● Your objective
Only the lines from the one with "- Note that" through the last line of the material below belong in the answer, copied exactly and without pictures.

─── Collected data ───

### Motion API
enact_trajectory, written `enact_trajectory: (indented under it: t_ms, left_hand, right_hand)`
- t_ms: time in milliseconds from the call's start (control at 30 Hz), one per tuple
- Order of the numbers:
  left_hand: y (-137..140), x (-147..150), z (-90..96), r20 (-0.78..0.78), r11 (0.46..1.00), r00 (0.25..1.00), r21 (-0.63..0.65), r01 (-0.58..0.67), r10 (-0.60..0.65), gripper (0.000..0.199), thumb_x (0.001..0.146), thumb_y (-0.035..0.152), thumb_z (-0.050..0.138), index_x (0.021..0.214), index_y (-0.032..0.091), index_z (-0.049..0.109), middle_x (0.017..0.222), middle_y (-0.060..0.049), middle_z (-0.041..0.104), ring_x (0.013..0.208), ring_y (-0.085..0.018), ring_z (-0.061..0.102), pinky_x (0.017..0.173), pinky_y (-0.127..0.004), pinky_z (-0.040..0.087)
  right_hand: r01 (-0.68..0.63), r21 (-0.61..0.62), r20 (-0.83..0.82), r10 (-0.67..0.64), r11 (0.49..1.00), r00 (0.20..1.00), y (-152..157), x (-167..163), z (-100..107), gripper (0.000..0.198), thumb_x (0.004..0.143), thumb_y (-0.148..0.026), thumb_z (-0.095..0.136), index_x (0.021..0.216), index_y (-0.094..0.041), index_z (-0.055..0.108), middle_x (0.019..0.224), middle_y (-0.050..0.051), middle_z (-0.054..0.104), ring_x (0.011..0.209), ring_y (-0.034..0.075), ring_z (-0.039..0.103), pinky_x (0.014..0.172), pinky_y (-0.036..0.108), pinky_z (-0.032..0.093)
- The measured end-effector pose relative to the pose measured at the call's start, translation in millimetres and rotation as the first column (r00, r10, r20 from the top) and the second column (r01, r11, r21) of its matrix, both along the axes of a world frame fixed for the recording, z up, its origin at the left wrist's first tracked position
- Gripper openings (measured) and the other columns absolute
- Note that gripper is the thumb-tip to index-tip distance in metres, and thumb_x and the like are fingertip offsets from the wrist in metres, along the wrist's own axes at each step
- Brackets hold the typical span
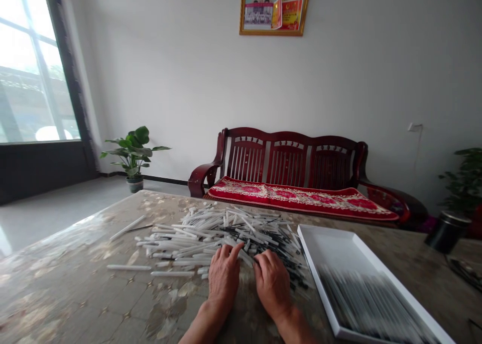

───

● Exercise response
- Note that gripper is the thumb-tip to index-tip distance in metres, and thumb_x and the like are fingertip offsets from the wrist in metres, along the wrist's own axes at each step
- Brackets hold the typical span

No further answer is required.